_GOAL OF THE EXERCISE_:
Only the count is expected: the number of lines below that contain "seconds".

__________

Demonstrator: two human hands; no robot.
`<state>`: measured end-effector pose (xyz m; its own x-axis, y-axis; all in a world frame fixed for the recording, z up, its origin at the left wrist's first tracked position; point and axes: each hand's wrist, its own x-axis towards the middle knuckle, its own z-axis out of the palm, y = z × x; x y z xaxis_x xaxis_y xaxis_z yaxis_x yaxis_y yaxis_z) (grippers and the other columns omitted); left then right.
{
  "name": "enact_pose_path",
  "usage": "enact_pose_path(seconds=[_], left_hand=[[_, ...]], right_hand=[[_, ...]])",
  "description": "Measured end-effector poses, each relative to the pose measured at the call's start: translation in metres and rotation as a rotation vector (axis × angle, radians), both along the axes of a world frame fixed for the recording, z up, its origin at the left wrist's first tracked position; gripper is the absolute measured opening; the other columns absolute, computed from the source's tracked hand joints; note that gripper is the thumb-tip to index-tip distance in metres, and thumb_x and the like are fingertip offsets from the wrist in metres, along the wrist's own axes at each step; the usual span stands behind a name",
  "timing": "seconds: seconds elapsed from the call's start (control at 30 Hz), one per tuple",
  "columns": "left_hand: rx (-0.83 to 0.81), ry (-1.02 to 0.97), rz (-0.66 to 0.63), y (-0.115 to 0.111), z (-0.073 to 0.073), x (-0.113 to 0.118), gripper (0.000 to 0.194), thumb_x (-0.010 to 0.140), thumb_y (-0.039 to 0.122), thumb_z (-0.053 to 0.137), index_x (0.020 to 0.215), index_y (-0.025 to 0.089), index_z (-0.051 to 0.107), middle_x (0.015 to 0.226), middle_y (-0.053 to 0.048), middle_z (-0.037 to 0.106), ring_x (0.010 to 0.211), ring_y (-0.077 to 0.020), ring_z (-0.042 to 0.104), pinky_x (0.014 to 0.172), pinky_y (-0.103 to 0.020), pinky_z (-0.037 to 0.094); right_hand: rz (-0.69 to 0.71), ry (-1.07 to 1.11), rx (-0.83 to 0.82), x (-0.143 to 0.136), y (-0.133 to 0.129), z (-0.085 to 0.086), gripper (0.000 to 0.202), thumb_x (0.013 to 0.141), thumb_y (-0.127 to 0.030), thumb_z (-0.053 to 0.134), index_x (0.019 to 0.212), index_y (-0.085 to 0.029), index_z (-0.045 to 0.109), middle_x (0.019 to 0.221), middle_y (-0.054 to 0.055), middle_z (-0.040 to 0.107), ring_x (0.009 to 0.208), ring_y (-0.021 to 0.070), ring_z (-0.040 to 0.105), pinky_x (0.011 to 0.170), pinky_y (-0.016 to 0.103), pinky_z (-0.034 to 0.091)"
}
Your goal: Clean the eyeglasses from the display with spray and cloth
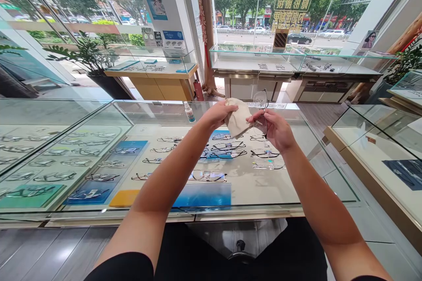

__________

_WRITTEN ANSWER_:
2